O governo estima que seja possível economizar entre R$ 20 bilhões e R$ 30 bilhões com um pente-fino nos benefícios previdenciários e assistenciais. O Ministério da Previdência já economizou cerca de R$ 2 bilhões este ano com o combate a fraudes e aumento da eficiência na concessão de benefícios temporários. No entanto, a equipe econômica ressalta que apenas o pente-fino não será suficiente para manter as despesas dentro dos limites previstos no arcabouço fiscal nos próximos anos.

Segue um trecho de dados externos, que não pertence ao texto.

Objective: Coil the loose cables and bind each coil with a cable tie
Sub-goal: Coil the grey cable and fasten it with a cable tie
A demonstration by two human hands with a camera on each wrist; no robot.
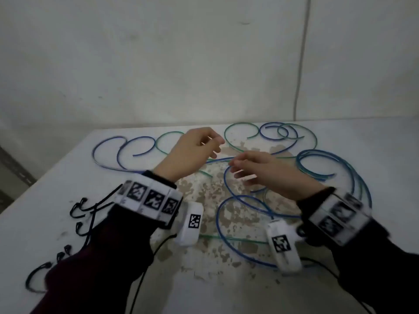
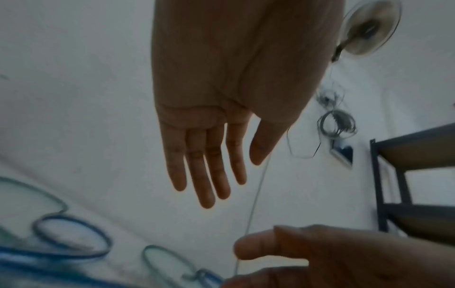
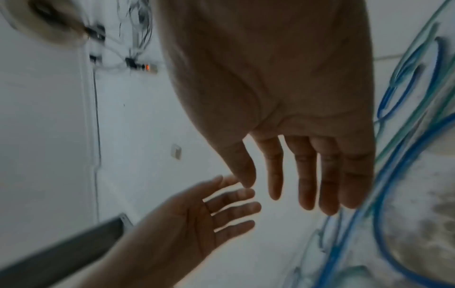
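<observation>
Several loose blue cables (image 1: 240, 200) and green cables (image 1: 240, 137) sprawl in curls over the white table (image 1: 68, 168). Above their middle hovers my left hand (image 1: 213, 143), fingers straight and spread, holding nothing; the left wrist view shows the same open left hand (image 2: 216, 175). My right hand (image 1: 238, 171) hangs just to its right, also open and empty, over a blue loop. In the right wrist view the right hand (image 3: 283, 185) has its fingers out straight beside blue cables (image 3: 393, 175). Several black cable ties (image 1: 79, 208) lie on the table by my left forearm.
A worn, flaking patch (image 1: 217, 214) covers the table's middle. The table meets a white wall (image 1: 158, 64) at the back, and its left edge (image 1: 40, 177) falls away. A wall fan (image 2: 369, 29) and a dark metal shelf (image 2: 406, 175) stand off to the side.
</observation>
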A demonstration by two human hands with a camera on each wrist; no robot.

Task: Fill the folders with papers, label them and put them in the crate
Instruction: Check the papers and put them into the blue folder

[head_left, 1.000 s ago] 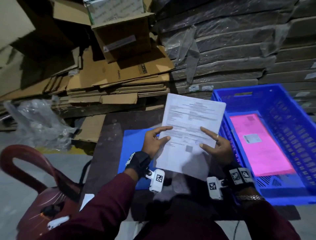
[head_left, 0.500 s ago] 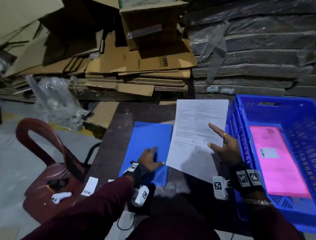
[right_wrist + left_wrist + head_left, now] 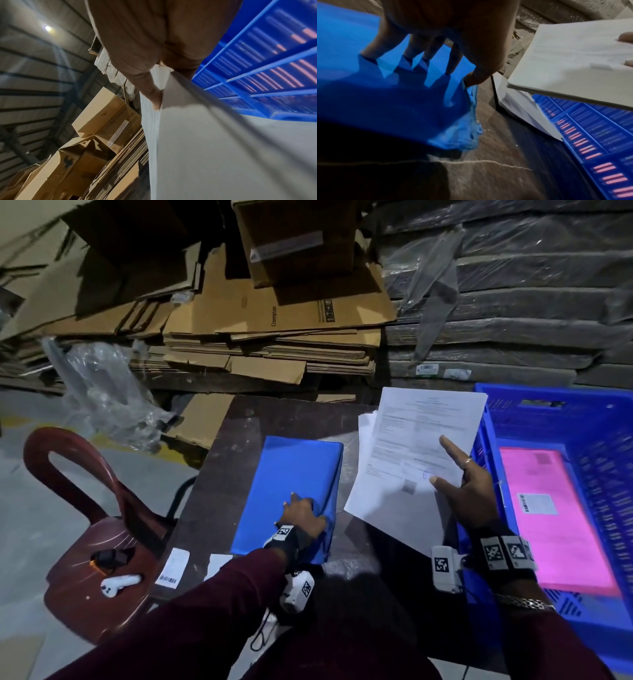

O secretário do Tesouro Nacional, Rogério Ceron, afirmou que as medidas em estudo visam garantir um equilíbrio fiscal com justiça social, sem buscar um Estado mínimo. Ele destacou a importância de medidas que garantam a sustentabilidade das despesas públicas no longo prazo, sem prejudicar programas sociais essenciais. Ceron defendeu a revisão de cadastros de benefícios como uma medida legítima, mas ressaltou a necessidade de encontrar soluções adequadas para manter as despesas previdenciárias sob controle.
Em meio a essas discussões, o governo busca apresentar um diagnóstico claro para o presidente e adotar as medidas necessárias para garantir a trajetória das despesas dentro dos limites fiscais estabelecidos. A expectativa é de que em breve sejam anunciadas as ações concretas para garantir a sustentabilidade das finanças públicas e promover um crescimento econômico equilibrado e justo para todos os cidadãos.